Restate every line of the material that follows, word for word.
= Beginning of Section =
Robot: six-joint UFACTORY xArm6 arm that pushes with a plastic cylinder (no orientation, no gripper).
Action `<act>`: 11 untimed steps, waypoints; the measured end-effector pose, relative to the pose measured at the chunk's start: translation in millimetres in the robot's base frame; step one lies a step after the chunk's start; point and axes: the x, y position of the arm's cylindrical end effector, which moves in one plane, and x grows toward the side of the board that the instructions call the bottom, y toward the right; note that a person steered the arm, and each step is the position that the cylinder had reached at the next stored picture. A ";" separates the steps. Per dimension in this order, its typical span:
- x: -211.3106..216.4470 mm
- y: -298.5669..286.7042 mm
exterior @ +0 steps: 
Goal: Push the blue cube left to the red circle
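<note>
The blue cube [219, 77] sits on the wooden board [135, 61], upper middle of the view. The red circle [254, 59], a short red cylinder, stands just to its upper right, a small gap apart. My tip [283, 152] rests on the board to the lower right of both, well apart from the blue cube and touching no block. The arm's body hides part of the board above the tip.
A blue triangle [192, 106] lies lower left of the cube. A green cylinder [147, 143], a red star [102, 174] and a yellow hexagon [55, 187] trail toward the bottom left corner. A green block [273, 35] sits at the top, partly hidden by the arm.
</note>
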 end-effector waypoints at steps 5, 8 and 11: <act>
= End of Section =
# ANSWER TO THIS PROBLEM:
Robot: six-joint UFACTORY xArm6 arm that pushes with a plastic cylinder (no orientation, no gripper).
Action `<act>`: 11 untimed steps, waypoints; the measured end-effector pose, relative to the pose measured at the chunk's start: translation in millimetres in the robot's base frame; step one lies a step after the chunk's start; point and axes: the x, y position of the arm's cylindrical end effector, which moves in one plane, and x grows toward the side of the board that the instructions call the bottom, y toward the right; note that a person steered the arm, and each step is the position that the cylinder had reached at the next stored picture. A ";" separates the steps. Per dimension in this order, its typical span:
- x: -211.3106..216.4470 mm
- y: -298.5669..286.7042 mm
exterior @ +0 steps: 
Goal: Push the blue cube left to the red circle
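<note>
The blue cube [219, 77] sits on the wooden board [135, 61], upper middle of the view. The red circle [254, 59], a short red cylinder, stands just to its upper right, a small gap apart. My tip [283, 152] rests on the board to the lower right of both, well apart from the blue cube and touching no block. The arm's body hides part of the board above the tip.
A blue triangle [192, 106] lies lower left of the cube. A green cylinder [147, 143], a red star [102, 174] and a yellow hexagon [55, 187] trail toward the bottom left corner. A green block [273, 35] sits at the top, partly hidden by the arm.
</note>
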 end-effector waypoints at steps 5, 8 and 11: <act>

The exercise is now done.